» Exercise prompt
Reproduce the listing exactly. Omit pictures.

Data block: Begin

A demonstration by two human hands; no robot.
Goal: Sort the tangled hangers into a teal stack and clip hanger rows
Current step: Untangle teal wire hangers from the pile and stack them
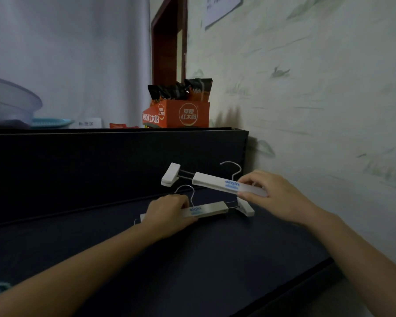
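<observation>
Right hand (272, 195): fingers (249, 179) and thumb pinch the white bar of the upper clip hanger (213, 181), held tilted above the worktop (215, 259).
Upper clip hanger: bar and one white clip reach left of the right fingers; metal hook rises just behind them.
Left hand (169, 213): fingers curl round the lower clip hanger (208, 210), which lies on the worktop.
Lower clip hanger: bar runs right from the left fingers; far clip sits below the right thumb.
Orange box (183, 115): on the ledge, well beyond all the fingers.
</observation>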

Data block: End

» Result of the exercise
A demonstration by two human hands; no robot.
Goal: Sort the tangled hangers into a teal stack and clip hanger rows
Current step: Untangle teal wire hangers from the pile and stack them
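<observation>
Right hand (272, 195): fingers (249, 179) and thumb pinch the white bar of the upper clip hanger (213, 181), held tilted above the worktop (215, 259).
Upper clip hanger: bar and one white clip reach left of the right fingers; metal hook rises just behind them.
Left hand (169, 213): fingers curl round the lower clip hanger (208, 210), which lies on the worktop.
Lower clip hanger: bar runs right from the left fingers; far clip sits below the right thumb.
Orange box (183, 115): on the ledge, well beyond all the fingers.
</observation>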

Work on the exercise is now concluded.